By Patrick Antoine Decloitre

NOUMEA, New Caledonia (Oceania Flash, Sept. 4) - Ethnic Wallisians and Futunians, who have been evicted from the village of Saint Louis near New Caledonia's capital of Nouméa have hired a lawyer to defend what they claim is "ethnic cleansing" at work in the French Pacific territory.

On August 25, over 200 French police in New Caledonia, using two helicopters and several dozens trucks and armored vehicles, and acting on a court warrant, conducted a dawn raid in the troubled village near the capital Nouméa.

Saint Louis has been the scene of ethnic violence between indigenous Kanaks and a settlement of Wallis and Futuna islanders.

Four men were arrested and later released.

Police seized over a dozen weapons, and some 500 rounds of ammunition, some of which high-caliber. Half a dozen of the weapons were identified as stolen.

Since December 2001, three people have been killed and several others seriously injured.

Since last week's dawn raid, police have cordoned off the area, barring anyone to either enter or exit the Catholic mission of Ave Maria in a bid to install a buffer zone between rival communities.

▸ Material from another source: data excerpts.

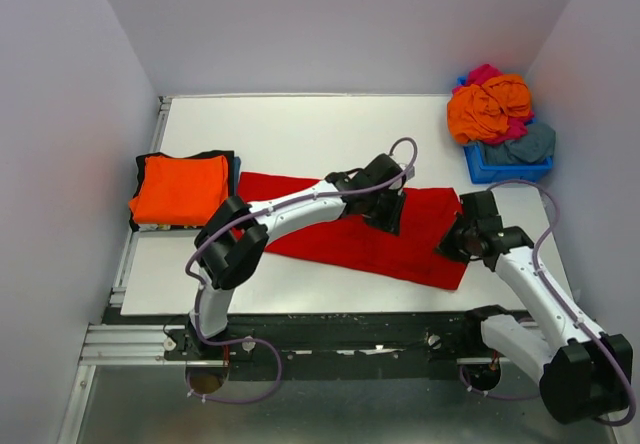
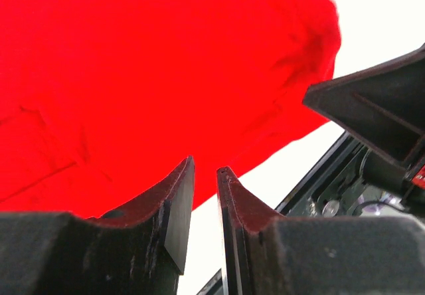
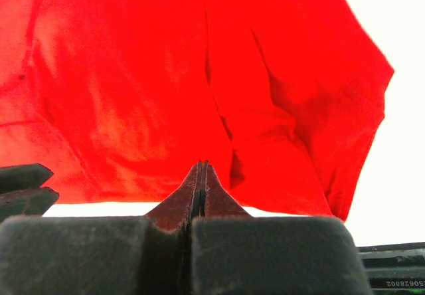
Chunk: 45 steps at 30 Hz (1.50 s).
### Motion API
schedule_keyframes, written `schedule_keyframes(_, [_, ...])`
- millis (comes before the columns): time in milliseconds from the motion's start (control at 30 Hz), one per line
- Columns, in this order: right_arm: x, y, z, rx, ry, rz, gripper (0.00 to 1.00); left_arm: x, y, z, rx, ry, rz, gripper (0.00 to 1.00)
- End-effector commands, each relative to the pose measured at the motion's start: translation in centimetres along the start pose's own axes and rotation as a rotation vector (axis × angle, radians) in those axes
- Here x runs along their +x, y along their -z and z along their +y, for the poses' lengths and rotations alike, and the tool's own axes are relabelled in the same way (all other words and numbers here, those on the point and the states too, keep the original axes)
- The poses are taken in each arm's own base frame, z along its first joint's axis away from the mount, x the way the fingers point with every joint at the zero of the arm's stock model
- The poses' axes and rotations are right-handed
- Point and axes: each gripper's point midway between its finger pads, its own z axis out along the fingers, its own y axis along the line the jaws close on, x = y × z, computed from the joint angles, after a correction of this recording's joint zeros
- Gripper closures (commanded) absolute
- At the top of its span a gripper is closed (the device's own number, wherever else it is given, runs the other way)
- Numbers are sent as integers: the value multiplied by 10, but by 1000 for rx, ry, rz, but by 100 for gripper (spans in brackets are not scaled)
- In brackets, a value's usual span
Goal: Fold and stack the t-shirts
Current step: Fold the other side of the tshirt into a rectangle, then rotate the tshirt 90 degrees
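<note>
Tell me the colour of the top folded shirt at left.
Top folded shirt: orange; top external view.

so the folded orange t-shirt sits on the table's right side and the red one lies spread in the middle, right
No. The folded orange cloth t-shirt lies on the left side of the white table, not the right; the top external view shows it. The bright red cloth t-shirt does lie spread in the middle.
</note>
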Motion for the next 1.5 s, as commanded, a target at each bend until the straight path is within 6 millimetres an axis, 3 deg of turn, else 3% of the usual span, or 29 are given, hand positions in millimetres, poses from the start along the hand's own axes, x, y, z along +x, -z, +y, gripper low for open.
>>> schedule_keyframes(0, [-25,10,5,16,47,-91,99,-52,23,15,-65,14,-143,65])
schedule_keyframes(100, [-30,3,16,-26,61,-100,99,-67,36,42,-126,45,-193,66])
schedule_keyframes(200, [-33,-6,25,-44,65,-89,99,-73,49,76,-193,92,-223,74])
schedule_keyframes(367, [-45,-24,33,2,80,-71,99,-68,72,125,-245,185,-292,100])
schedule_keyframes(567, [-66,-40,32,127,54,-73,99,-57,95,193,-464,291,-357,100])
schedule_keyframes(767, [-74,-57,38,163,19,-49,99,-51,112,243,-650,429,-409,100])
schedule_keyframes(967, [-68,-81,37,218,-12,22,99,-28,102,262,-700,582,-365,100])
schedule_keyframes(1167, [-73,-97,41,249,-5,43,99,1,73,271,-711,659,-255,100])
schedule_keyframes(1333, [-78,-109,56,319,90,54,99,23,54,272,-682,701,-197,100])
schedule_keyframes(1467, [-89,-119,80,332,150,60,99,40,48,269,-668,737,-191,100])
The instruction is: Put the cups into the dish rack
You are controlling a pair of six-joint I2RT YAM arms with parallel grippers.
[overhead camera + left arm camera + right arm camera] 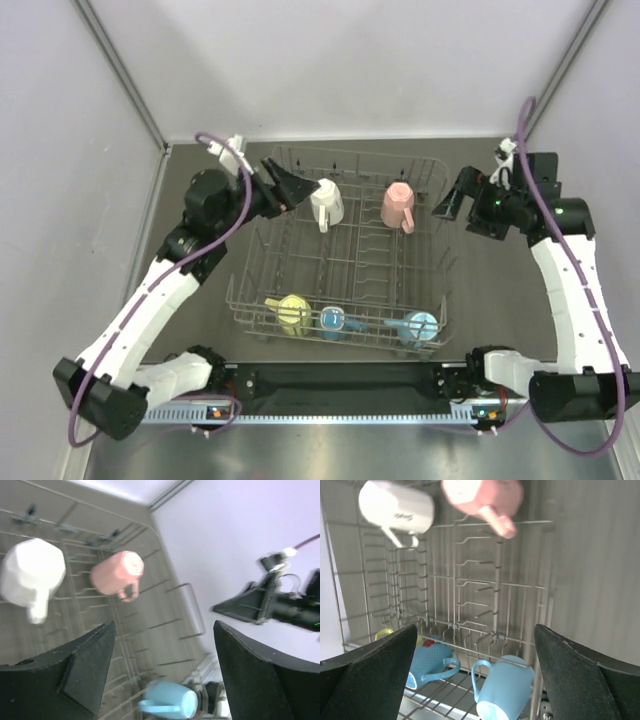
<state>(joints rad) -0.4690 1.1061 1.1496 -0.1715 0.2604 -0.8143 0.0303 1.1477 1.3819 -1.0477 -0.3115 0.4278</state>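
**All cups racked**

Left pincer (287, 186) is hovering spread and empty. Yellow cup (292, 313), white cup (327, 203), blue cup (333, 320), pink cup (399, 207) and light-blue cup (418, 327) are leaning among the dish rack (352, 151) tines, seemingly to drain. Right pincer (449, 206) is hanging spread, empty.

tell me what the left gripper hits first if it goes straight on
Likely the dish rack's wires, passing between the white mug and the pink mug; depth is unclear.

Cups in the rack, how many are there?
5, all in the grey wire dish rack: a white ceramic mug and a pink ceramic mug in the far row; a yellow mug, a blue mug and a light blue mug along the near edge. None seems hidden.
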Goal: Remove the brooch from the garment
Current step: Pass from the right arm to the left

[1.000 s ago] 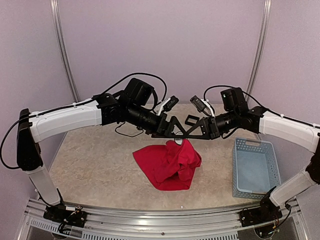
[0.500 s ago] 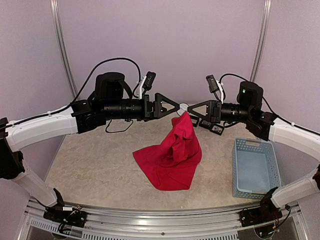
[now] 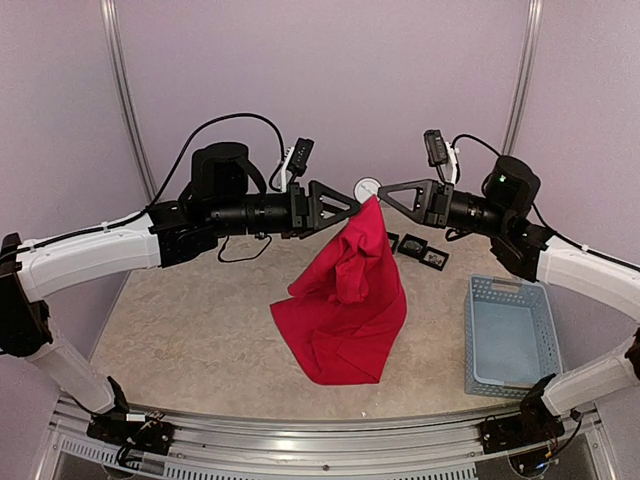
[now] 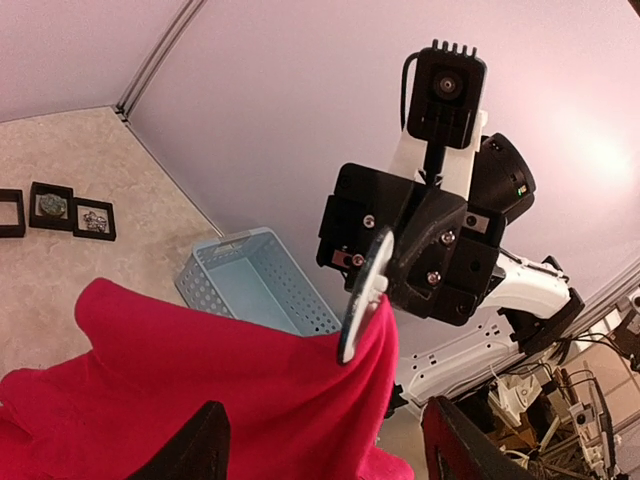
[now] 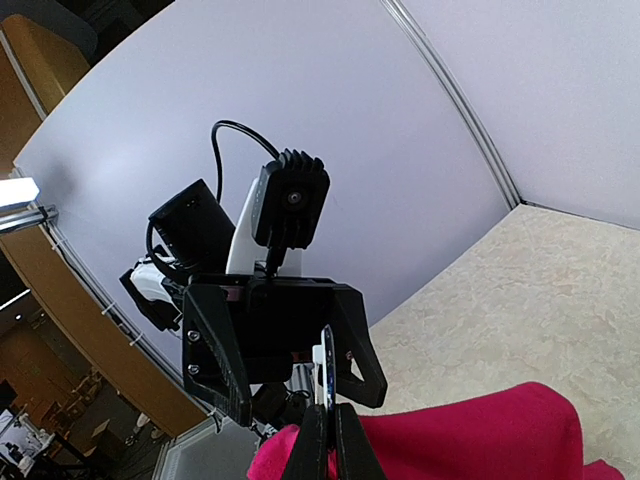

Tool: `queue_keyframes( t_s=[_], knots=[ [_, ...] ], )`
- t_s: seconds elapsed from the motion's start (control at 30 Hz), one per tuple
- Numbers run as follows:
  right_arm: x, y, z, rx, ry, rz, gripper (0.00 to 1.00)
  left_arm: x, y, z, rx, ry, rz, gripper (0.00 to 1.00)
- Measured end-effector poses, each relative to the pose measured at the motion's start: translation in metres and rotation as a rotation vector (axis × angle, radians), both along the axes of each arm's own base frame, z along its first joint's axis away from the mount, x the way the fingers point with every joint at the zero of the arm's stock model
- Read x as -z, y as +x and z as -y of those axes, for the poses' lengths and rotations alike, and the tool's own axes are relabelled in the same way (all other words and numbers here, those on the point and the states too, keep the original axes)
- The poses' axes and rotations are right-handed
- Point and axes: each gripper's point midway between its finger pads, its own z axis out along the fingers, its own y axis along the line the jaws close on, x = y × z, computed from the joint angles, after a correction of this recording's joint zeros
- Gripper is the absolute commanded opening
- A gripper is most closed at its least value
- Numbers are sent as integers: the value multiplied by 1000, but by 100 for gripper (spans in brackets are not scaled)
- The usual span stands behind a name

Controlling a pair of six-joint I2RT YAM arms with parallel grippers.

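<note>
The red garment (image 3: 345,300) hangs in a peak from the brooch (image 3: 368,189), a round white disc; its lower part lies on the table. My right gripper (image 3: 383,194) is shut on the brooch's edge, which shows edge-on in the right wrist view (image 5: 325,372) and in the left wrist view (image 4: 364,296). My left gripper (image 3: 350,207) faces it from the left with its jaws wide apart. In the left wrist view the garment (image 4: 200,390) lies between the left fingers (image 4: 200,445) without being clamped.
A pale blue basket (image 3: 480,345) stands at the right of the table, also in the left wrist view (image 4: 215,285). Small black framed boxes (image 3: 422,248) lie on the table behind the garment.
Both grippers have risen from low over the table to well above it. The garment, a low heap before, has been pulled up into a hanging peak, and the brooch now shows clear above it.
</note>
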Motion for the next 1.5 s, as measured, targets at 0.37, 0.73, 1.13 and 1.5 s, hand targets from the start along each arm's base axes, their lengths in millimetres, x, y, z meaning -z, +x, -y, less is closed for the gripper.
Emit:
queue_keyframes(
  t_s=[0.37, 0.73, 1.13, 1.5],
  knots=[
    [-1, -6, -6, -73, 25, -27, 0, -1, 2, 3, 21, -8, -13, 35],
    [0, -7, -7, -90, 28, -36, 0, -10, -1, 7, 53, -32, 3, 13],
    [6, -5, -8, -86, 8, -34, 7, -6, -1, 9, 65, -23, -6, 0],
    [18, -11, -9, -117, -37, -48, 34, 18, -6, 4, 100, 57, -77, 0]
  ],
)
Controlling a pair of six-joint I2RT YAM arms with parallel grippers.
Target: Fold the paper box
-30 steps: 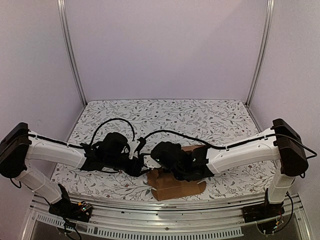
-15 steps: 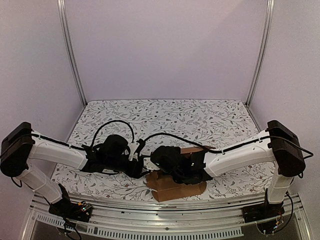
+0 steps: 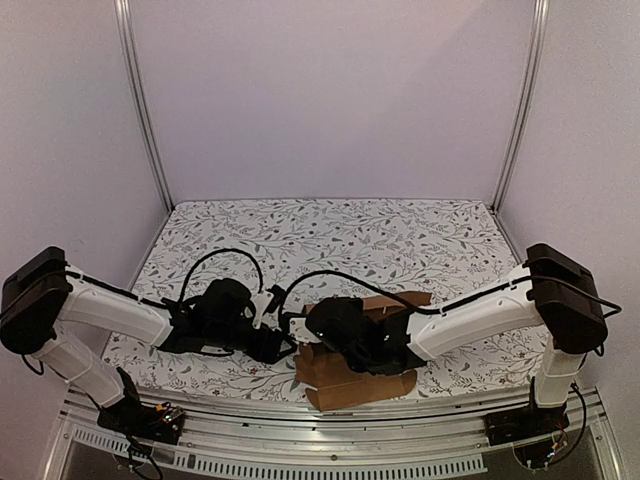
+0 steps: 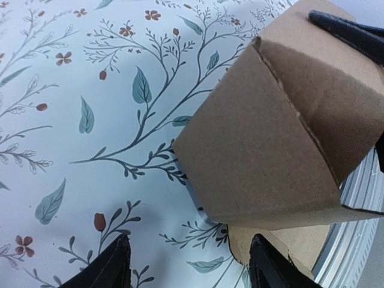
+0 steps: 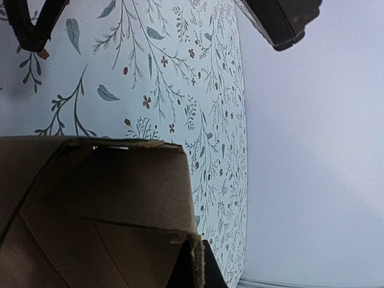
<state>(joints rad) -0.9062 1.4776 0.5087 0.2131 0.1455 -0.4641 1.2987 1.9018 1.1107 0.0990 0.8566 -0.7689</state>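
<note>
Two grippers, one paper box (image 4: 264, 138). Right gripper (image 5: 193, 273): clamped on a wall edge. Left gripper (image 4: 189, 261): jaws apart, empty, beside it. I'd anchor right, press left along the crease.

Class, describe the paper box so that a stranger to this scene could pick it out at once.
Start at the flower-patterned table and go to the middle of its near edge. There sits the paper box, only half folded. It is the only plain brown cardboard thing there, unmarked, with creases and loose flaps.
</note>
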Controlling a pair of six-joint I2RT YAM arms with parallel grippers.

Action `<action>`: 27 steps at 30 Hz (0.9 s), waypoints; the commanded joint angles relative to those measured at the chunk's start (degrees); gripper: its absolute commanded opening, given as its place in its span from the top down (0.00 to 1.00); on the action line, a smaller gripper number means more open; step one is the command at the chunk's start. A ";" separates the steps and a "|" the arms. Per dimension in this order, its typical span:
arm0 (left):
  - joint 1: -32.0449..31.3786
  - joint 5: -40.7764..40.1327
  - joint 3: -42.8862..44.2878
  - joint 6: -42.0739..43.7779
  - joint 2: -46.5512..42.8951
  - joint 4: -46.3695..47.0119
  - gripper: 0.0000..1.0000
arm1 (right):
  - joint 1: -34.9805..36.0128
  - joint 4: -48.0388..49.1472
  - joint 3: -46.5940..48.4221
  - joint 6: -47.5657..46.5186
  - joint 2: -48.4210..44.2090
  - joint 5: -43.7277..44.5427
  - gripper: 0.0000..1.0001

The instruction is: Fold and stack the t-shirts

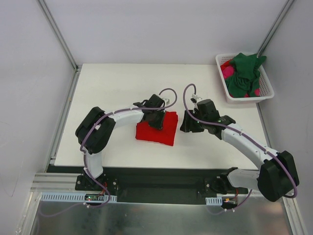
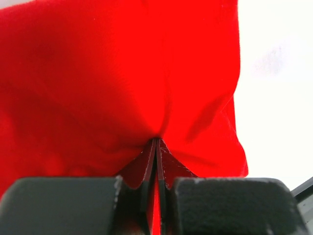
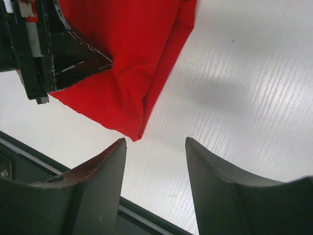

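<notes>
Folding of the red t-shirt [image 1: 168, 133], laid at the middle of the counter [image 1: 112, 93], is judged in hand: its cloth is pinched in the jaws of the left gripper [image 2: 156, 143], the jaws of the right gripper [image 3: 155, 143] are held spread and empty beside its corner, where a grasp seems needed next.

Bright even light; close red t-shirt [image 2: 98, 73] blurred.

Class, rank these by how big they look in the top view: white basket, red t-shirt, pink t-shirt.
1. white basket
2. red t-shirt
3. pink t-shirt, mostly buried under the green t-shirt
</notes>
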 commanded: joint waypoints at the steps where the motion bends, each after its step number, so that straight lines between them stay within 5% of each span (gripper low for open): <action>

Police also say they fear snipers could again shoot someone.

The evicted families' lawyer, Frederic de Greslan, told local media on Wednesday that his clients were in effect denied rights enshrined in the French constitution.

"Those who were not there on that day (August 25), including children who were at school, could not come back to Ave Maria. And those who were there cannot leave", he said. "So now, in effect, we're dealing with evicted people who are now homeless and without shelter".

De Greslan said the French State has failed to provide guarantees for human civil liberties and rights, including safety, law and order, freedom of circulation of persons and goods.

"The only thing authorities are doing t the moment is to offer to relocate these people, but here again, there is no guarantee", he said.

Ethnic Wallisians Violetta Siulu told Télé-Nouvelle-Calédonie Wallisians in Saint Louis' Ave Maria settlement were prepared to leave, provided everyone leaves together and that this is done under "acceptable conditions".

"Also, they're telling us one day there are 60 housings available, then at the next meeting that there are only 30, and now they even say there is only available room for 5 families. I think they're leading us on", she said.

Near Saint Louis, the Catholic mission of Ave Maria was once home to some 170 families (about a thousand persons) originally from Wallis and Futuna islands, another French territory located Northeast of Fiji.

The Wallisians settled there over forty years ago.

Only about thirty families remain in the Ave Maria.

The rest has moved out of the area some weeks ago and are currently being re-housed in and around Nouméa.

Indigenous Kanaks in Saint Louis are demanding that the 23 hectares of land (on which the Catholic Ave Maria mission is located) be given back to them.

Since last week, tension remains high in Saint Louis, with both local traditional chiefs and authorities fearing another upsurge of violence.

After the police raid last week, the situation has remained tense in Saint Louis and further exchanges of gunshots have occurred, forcing once again police to step in with tear gas.

Saint Louis' traditional chiefs have expressed anger and frustration, because they were kept in the dark about the project, although they had given their personal guarantee to their people that such an operation would never take place.

Young members of the indigenous community now call this "a provocation" that aims to push them into"logic of violence", whereas the understanding was that a truce should be observed until all Wallisians and Futunians leave the Ave Maria.

"We're very worried now this has happened. Because we'd always told our youth that police would never come here and that there would be no raid. But now that this has happened, I don't think we are in a position to control them any longer", Robert Moyatea, one of Saint Louis' prominent chiefs, said.

Moyatea said in spite of assurances they gave to their community, the police raid has now undermined their traditional authority.

Out of the 170 families who once lived in Ave Maria, close to a hundred have now been re-located under existing social housing schemes in and around Nouméa.

De Greslan said Wednesday the whole situation was tantamount to "a looming ethnic cleansing" and "a slap in the face" of New Caledonia's Nouméa accord.

The document was signed five years ago between the French government, pro-independence party FLNKS and anti-independence RPCR.

It makes numerous references to New Caledonia's multi-ethnic community (indigenous Kanaks, Europeans, Wallisians, Futunians, Vietnamese, and Indonesians), with a stress on the need for everyone to work towards a "common destiny".